Dedupper processes based on "mark" given to these folders or file names. Normal behavior is overwritten by these "marks".

You can distribute files to folders or rewrite "marks" to make final decisions. If you are satisfied with the "marks", let's run dedupper again.

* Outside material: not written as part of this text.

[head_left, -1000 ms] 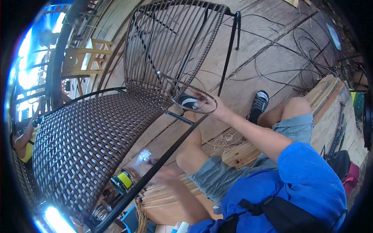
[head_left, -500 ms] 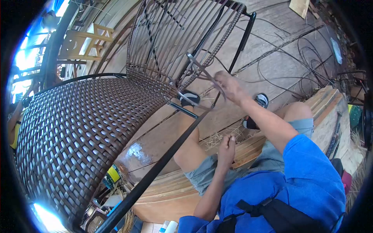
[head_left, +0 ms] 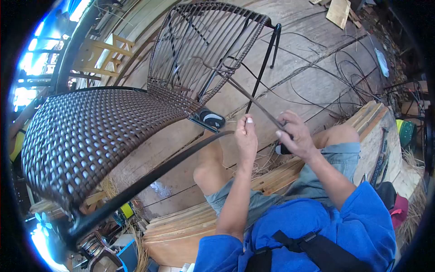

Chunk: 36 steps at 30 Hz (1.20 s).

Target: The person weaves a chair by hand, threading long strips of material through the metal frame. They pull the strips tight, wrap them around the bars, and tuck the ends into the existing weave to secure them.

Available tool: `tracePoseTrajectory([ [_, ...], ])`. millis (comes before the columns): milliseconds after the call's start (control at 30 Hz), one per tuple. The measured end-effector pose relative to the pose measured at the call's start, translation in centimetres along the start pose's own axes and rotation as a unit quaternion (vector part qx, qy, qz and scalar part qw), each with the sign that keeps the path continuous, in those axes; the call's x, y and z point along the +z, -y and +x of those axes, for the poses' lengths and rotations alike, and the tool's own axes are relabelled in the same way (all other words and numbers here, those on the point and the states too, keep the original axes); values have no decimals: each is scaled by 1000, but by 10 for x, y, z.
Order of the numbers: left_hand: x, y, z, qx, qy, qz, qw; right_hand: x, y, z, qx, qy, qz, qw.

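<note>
A brown woven chair (head_left: 104, 131) on a black metal frame tilts across the left and middle of the view. Its near part is tightly woven, while its far part has long parallel strands with gaps. From the chair's side edge a flat brown weaving strand (head_left: 253, 102) stretches to my right hand (head_left: 294, 133), whose fingers are closed around it. My left hand (head_left: 247, 138) is closed with the thumb up, in front of the black frame tube (head_left: 181, 156); what lies inside its fingers is hidden. Another loose strand (head_left: 201, 61) curls over the chair's open side.
Long brown strands (head_left: 349, 86) lie coiled on the wooden floor at the right. Stacked planks (head_left: 195, 231) are under my legs. A wooden stool-like piece (head_left: 106, 54) stands at the back left. A blue box (head_left: 129, 254) and clutter sit at the lower left.
My right hand has moved down and toward me, drawing the strand out straight. My left hand has risen from my lap to the chair frame. The chair has shifted slightly in view.
</note>
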<state>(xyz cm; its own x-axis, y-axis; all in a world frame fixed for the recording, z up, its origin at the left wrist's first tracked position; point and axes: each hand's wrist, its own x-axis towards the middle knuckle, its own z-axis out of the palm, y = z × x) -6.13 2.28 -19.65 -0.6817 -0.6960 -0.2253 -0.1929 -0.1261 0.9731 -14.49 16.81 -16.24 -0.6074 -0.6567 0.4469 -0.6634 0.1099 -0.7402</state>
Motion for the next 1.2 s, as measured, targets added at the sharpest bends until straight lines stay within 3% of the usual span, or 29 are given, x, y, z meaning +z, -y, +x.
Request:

Directories and symbolic links that have been used are automatically deleted.

### Example

#### Folder/File name

* `aaa.!s.jpg`
  * save mode.
* `!replace/aaa.!s.jpg`
  * replace mode. File name mark ignored.
* `aaa.!r.jpg`
  * replace file. It will replace first hit duplicated file.
* `bbb.!r2.png`
  * replace file. It will replace `bbb_x#2.REASON.png` symlink destination.
    * "x" of "bbb_x" is simply collision avoidance of file names. You can ignore it.
    * The number after "#" is the identification number of the duplication candidate. In replace mode, it becomes impossible to know which image to replace when multiple duplicates are hit, so you can specify candidate numbers like `!2r`.

#### Case of some images

![](doc/examination_files.png)

![](doc/examination_report.png)

In this case only `b02_1.!s.jpg` is saved, others are deleted(erase) or deleted after the hash value is recorded(dedupe). Marks like `!s` in the file path are removed when importing.